Laissons donc la justice faire son travail, en dehors des pressions politiques et médiatiques, car nous avons tous intérêt à ce que la vérité soit révélée sur tous ces réseaux et que ceux qui les dirigent rendent compte de la réalité de leurs activités à l’opinion publique. Si, entre-temps, de grosses têtes tombent, ce ne serait que justice et c’est la Tunisie qui y gagnera en clarté et en transparence.
Donc, attendons et n’accusons personne, tout en espérant que les juges trouveront assez d’éléments matériels à charge pour fonder leurs éventuelles accusations.

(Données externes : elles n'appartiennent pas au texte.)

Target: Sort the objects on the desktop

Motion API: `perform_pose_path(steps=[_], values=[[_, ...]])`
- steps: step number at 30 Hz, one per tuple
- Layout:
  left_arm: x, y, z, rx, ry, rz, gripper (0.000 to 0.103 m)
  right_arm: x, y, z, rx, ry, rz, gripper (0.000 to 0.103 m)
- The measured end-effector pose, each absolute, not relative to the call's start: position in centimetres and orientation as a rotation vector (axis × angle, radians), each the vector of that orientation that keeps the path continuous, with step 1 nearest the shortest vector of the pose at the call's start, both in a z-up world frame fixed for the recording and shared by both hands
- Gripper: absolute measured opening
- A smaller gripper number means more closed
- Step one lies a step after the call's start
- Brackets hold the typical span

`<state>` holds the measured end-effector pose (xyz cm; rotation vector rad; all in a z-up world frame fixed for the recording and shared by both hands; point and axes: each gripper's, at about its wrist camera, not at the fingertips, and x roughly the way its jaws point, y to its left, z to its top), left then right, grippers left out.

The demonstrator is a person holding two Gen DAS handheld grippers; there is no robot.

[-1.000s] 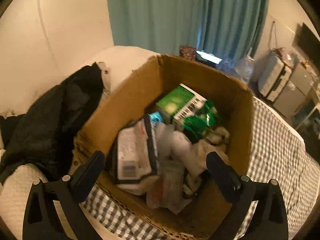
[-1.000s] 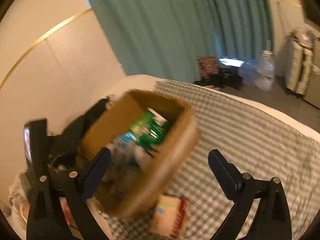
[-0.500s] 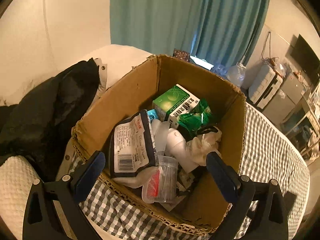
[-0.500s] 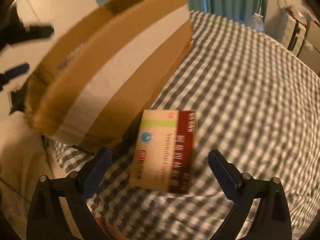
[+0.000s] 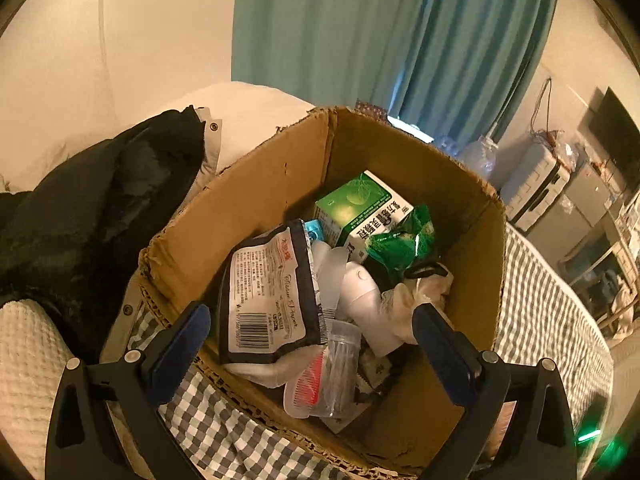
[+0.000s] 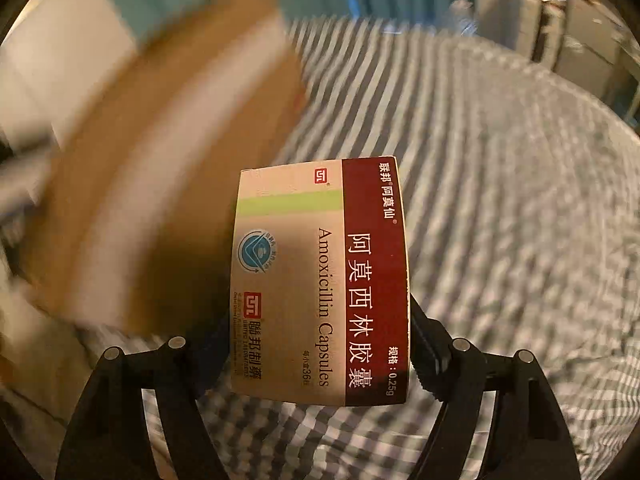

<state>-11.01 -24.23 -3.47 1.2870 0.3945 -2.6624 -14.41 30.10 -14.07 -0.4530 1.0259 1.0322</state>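
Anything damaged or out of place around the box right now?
The cardboard box has a torn, ragged rim, and its contents are piled in loosely. An amoxicillin carton lies outside it on the checked cloth, between the closing fingers of the right gripper.

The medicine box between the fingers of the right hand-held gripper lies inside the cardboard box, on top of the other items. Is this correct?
Not quite. The right wrist view shows the medicine box between the right hand-held gripper fingers on the checked cloth, beside the cardboard box, not inside it.
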Motion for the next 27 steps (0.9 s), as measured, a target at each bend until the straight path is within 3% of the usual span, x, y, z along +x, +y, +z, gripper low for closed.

Ce pays a trop longtemps souffert de l’impunité assurée par une justice aux ordres de certains lobbys politiques et groupes d’intérêt. Il est temps que les dossiers laissés en souffrance dans les armoires des palais de justice soient dépoussiérés par des juges honnêtes et patriotes et que les malfaiteurs, dont certains sévissaient au cœur même de l’Etat, soient enfin démasqués et sanctionnés.
Illustration : Recep Tayyip Erdogan et Haythem Kehili (en médaillon Mohamed Ali Aroui).